Per evitare brutte sorprese, la prima cosa è cestinare senza rimpianti le offerte di lavoro in cui non è indicato il nome dell'azienda e non è presente neppure una presentazione in forma anonima del settore in cui opera e dell'attività che svolge.

Altro segnale sospetto è sicuramente quando l’annuncio risulta molto generico. Un esempio potrebbe essere quando nel titolo dell’annuncio ritrovate “Risorse Umane” e nella descrizione “Si selezionano due figure da occupare nel campo delle risorse umane per una prestigiosa azienda in via di espansione con sede… ”.

Perché si tratta di un fake?

Perché non si specifica il ruolo ricercato (ovvero il titolo dell’offerta è generico)
Perché nella descrizione non c’è alcun accenno alle attività da seguire ed ai requisiti minimi richiesti per il profilo (laurea, età).

Quindi, quando si riscontra questa mancanza di informazioni, vi consigliamo di non perdere tempo nel rispondere e di proseguire la vostra ricerca.

Un altro segnale per gli annunci fake, di solito, è la promessa di guadagni da vertigine a fronte di un lavoro da gestire da casa. Leggendolo, le condizioni proposte potrebbero anche risultare allettanti, ma sono molto scarse le probabilità che si tratti di un annuncio di lavoro vero. Inoltre, per questi annunci si associa anche la vendita di un kit di lavoro, che viene presentato come necessario per l’avvio di un’attività’ a domicilio.

Allo stesso modo, meglio stare alla larga dalle offerte che cercano profili generici e che propongono attività vaghe, infatti le aziende serie sono sempre molto attente ai requisiti professionali e personali delle persone da inserire e in tempi di crisi diventano ancora più esigenti: gli annunci che promettono lavori facili e alte remunerazioni nella quasi totalità dei casi nascondono una truffa.

Il linguaggio utilizzato diventa un altro segnale di non autenticità: diffidate da comunicazioni inviate con un format grafico ed un linguaggio scorretto o sgrammaticato, perché molti sono i casi di phishing via email o web.

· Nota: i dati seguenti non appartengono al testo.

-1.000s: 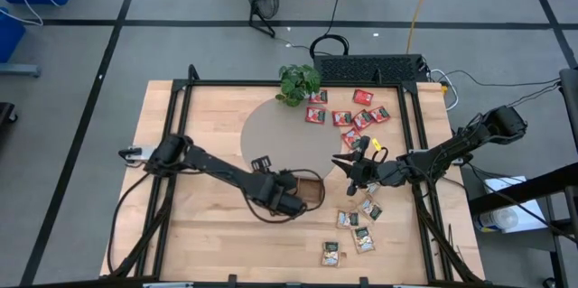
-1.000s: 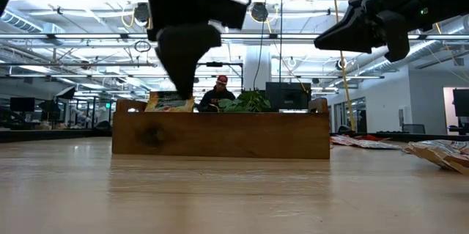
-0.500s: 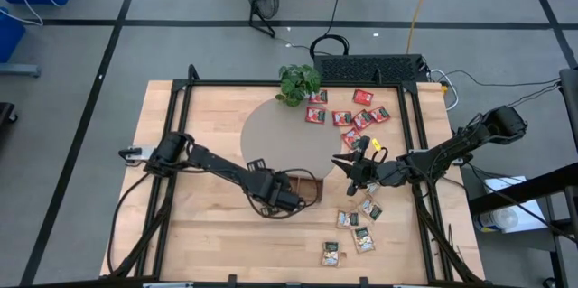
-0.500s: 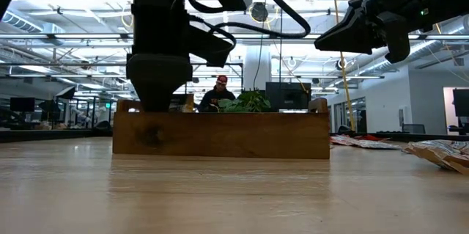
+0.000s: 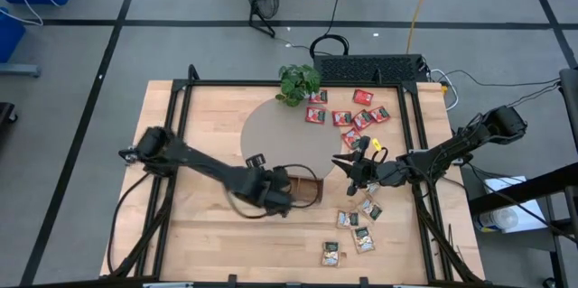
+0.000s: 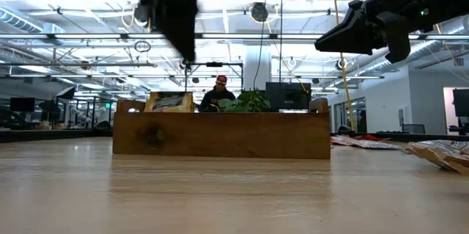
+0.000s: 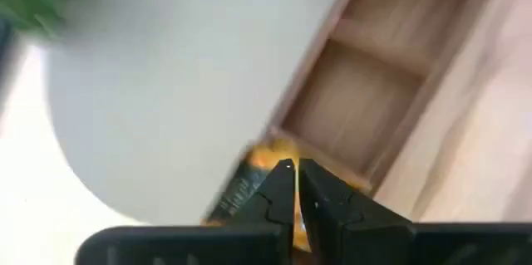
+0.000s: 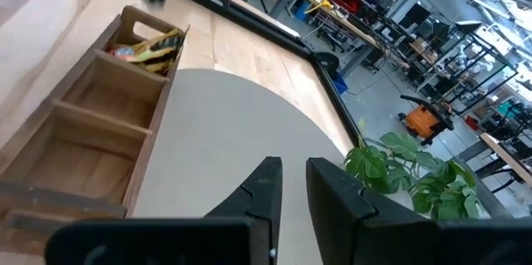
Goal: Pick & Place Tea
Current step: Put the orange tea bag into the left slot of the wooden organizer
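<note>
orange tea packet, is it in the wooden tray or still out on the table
In. The orange tea packet sits in an end compartment of the wooden tray.

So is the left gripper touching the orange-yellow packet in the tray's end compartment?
Apart: in the low view the left gripper hangs clear above the packet.

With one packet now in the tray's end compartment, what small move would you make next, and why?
Probably swing the left gripper toward the loose tea packets. It has lifted clear of the wooden tray, an orange-yellow packet already sits in the end compartment, and the other compartments look empty.
</note>
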`<state>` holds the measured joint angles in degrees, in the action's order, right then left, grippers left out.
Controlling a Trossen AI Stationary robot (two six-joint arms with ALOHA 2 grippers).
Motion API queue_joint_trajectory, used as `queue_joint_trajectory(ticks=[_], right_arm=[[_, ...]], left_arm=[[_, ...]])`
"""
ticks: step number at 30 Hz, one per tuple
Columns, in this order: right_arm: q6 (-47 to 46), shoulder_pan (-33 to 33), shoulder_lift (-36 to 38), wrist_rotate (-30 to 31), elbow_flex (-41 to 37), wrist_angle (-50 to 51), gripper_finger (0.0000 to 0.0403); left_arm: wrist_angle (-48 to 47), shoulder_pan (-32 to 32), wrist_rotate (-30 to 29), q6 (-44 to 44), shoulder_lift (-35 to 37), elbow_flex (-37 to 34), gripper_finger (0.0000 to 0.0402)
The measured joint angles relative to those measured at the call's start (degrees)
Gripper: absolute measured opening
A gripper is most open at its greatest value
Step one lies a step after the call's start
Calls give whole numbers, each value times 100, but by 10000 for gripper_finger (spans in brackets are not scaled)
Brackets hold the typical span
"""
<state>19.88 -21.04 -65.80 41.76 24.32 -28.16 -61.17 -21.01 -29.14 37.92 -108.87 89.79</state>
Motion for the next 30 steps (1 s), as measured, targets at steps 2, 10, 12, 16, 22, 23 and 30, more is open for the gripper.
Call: queue_joint_trajectory(ticks=[2, 10, 12, 16, 22, 23, 30], right_arm=[[-101, 0, 0, 0, 0, 37, 45], [-223, -7, 0, -2, 0, 14, 45], [-224, -7, 0, -2, 0, -29, 45], [-273, -7, 0, 2, 0, -26, 45], [-526, -7, 0, -6, 0, -27, 45], [-597, -6, 3, -44, 0, -28, 45], [-1176, 121, 561, -1170, 0, 300, 45]], left_arm=[[446, -253, -613, -265, 423, -186, 36], [4358, -717, -1164, -1470, 2589, -3221, 46], [5459, -579, -977, -1545, 3192, -4336, 46], [7485, -196, -488, -1316, 4257, -6374, 46], [9893, 89, 350, -1454, 5370, -8260, 38], [10054, 97, 409, -1532, 5535, -8429, 32], [9805, 102, 880, -2200, 6568, -8914, 11]])
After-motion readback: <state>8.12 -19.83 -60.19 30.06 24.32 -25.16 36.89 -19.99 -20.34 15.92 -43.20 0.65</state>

Assieme a questi suggerimenti di analisi, proponiamo anche l’utilizzo dei motori di ricerca per raccogliere informazioni sull'azienda, (come ad esempio LinkedIn ) per capire la sua localizzazione, individuare le persone che già lavorano e verificare direttamente che non si tratti di una truffa.

Per maggiore credibilità, spesso in questi annunci è inserito un indirizzo mail nome, cognome o un numero di cellulare, ma la questione non cambia: i dati il più delle volte sono finti e la scheda telefonica attivata solo per il tempo della ricerca.

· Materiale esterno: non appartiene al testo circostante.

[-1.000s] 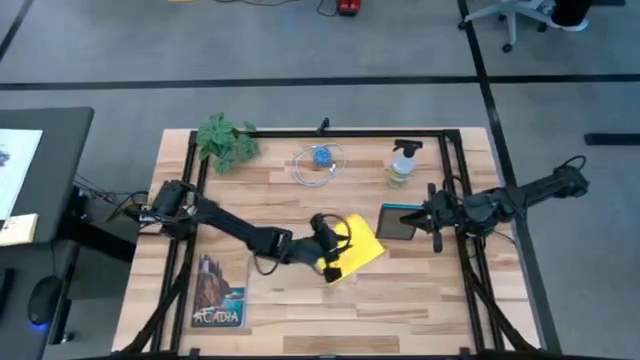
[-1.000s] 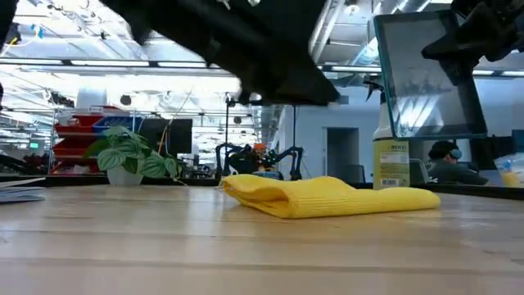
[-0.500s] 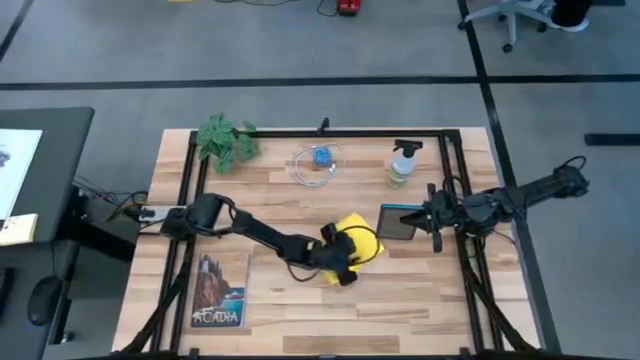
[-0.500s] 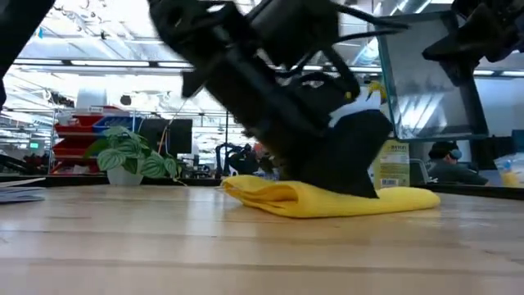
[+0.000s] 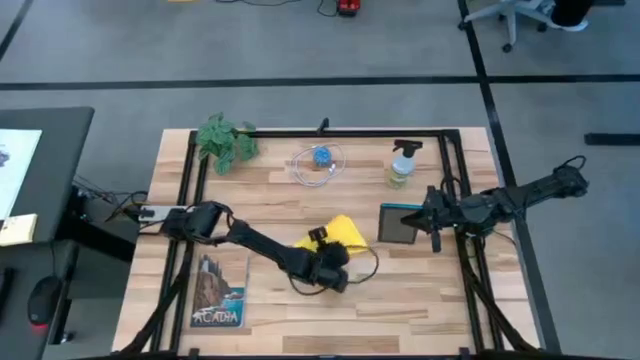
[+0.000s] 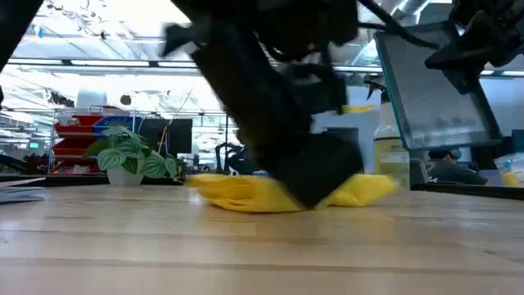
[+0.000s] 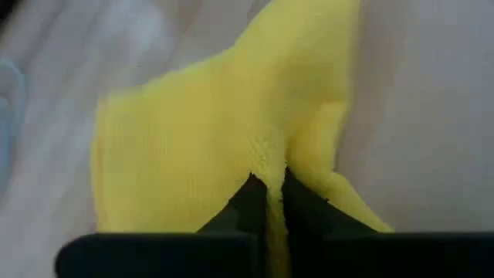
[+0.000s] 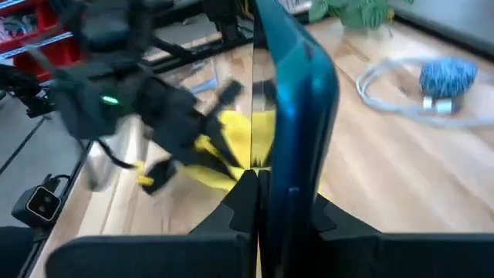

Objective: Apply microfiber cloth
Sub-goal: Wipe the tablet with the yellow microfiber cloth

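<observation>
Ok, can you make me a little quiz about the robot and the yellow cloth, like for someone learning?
1. True or false: the left gripper is shut on the microfiber cloth.
2. What does the right gripper hold? A) spray bottle B) tablet C) plant
3. Fill in: in the high view, the spray bottle stands between the blue cable coil and the table's ____ edge.

Key: 1 true. 2 B, the tablet, held up on its edge. 3 right.
</observation>
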You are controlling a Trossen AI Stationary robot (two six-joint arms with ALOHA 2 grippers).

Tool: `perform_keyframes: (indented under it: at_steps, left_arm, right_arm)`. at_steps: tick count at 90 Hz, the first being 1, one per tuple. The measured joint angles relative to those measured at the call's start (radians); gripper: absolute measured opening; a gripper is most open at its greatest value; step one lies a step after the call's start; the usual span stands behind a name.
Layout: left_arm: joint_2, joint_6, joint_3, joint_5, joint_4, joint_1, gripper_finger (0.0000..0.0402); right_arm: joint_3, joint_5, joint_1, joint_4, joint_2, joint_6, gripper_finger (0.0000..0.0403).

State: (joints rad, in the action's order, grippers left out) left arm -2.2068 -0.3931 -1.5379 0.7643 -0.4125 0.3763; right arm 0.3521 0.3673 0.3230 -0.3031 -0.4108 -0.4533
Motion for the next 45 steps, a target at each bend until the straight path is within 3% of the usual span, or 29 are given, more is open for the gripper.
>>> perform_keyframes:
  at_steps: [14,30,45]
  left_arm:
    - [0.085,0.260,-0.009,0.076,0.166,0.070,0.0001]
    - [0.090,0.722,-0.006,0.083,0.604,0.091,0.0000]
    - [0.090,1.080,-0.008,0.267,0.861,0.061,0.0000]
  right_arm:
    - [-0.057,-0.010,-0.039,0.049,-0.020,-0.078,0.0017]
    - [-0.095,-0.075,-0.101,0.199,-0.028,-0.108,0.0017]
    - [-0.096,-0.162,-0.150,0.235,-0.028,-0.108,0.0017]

E' bene anche diffidare dalle offerte di lavoro che richiedono l'invio di dati personali riservati, del codice fiscale, del numero della carta di credito o del conto corrente per le ragioni più svariate e spesso (purtroppo) apparentemente legittime e del tutto motivate: nessuno assume sulla base dell'anagrafica e/o del conto in banca. Anzi, gli annunci che non prevedono neppure un colloquio telefonico o via Skype sono da considerare finti e potenzialmente pericolosi.

E' sempre una buona regola cercare informazioni sulle aziende presso le quali ci si vuole candidare e, in certi casi, diventa un metodo infallibile per svelare subito la truffa. Online si può intanto verificare se la società esiste o meno oppure, quando non è indicato nessun nome, cercare opinioni sull'annuncio: molte volte si aprono pagine e pagine di discussioni che denunciano l'illegalità dell'offerta in questione.

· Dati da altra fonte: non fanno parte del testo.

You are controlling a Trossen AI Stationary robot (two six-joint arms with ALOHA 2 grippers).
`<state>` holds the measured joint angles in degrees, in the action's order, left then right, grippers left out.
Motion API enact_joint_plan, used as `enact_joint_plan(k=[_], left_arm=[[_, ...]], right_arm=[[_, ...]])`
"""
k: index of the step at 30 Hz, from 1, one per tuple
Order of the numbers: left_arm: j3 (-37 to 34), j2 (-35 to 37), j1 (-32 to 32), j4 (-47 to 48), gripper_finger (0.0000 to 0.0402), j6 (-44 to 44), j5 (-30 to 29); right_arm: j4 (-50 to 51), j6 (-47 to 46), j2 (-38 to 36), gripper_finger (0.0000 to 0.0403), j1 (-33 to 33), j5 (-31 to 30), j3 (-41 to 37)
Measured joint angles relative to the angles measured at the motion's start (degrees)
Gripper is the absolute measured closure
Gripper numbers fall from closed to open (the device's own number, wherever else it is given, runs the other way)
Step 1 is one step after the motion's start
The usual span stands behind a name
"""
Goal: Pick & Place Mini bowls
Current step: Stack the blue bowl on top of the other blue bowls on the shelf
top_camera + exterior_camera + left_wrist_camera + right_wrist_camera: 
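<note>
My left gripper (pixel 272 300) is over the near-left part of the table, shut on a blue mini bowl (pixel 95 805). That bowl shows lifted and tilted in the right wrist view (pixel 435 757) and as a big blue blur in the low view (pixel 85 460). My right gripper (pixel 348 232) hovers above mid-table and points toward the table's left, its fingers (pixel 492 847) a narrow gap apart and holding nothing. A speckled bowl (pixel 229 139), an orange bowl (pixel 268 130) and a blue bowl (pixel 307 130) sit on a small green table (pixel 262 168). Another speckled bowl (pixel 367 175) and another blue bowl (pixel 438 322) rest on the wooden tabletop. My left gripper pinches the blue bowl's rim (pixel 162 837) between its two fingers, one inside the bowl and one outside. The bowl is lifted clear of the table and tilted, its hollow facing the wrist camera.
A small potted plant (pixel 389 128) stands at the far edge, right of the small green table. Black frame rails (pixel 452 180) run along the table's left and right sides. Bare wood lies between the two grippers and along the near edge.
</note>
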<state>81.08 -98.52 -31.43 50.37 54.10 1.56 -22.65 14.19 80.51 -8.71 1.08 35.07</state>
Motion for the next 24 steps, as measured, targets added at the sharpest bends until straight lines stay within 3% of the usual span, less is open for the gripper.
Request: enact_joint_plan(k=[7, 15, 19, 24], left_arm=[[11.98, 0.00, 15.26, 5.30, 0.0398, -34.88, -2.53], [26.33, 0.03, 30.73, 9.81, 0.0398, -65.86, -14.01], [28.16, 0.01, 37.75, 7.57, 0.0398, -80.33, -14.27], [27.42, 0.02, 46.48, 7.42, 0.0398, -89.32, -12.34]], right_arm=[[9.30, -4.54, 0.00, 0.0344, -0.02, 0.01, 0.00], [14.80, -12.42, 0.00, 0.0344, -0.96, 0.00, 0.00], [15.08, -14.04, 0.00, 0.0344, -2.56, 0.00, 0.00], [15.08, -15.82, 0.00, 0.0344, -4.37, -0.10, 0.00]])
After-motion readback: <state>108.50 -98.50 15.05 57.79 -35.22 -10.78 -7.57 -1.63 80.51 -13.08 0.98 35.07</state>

Le società serie pubblicano i loro annunci di ricerca personale su siti importanti di reclutamento oppure si avvalgono di agenzie di lavoro: diffidate di chi vi rimanda ad un sito web in cui sono presenti le informazioni sul “lavoro da casa”.

Occasionalmente può capitare che qualche azienda si faccia pagare per un corso o training di avviamento al lavoro, ma ciò è molto ma molto raro, ed in ogni caso il costo del corso verrebbe detratto dal vostro primo stipendio e mai in nessun caso un’azienda seria vi richiederebbe di anticipare del danaro.

E’ molto più facile che il costo del training iniziale venga sostenuto dall'azienda stessa.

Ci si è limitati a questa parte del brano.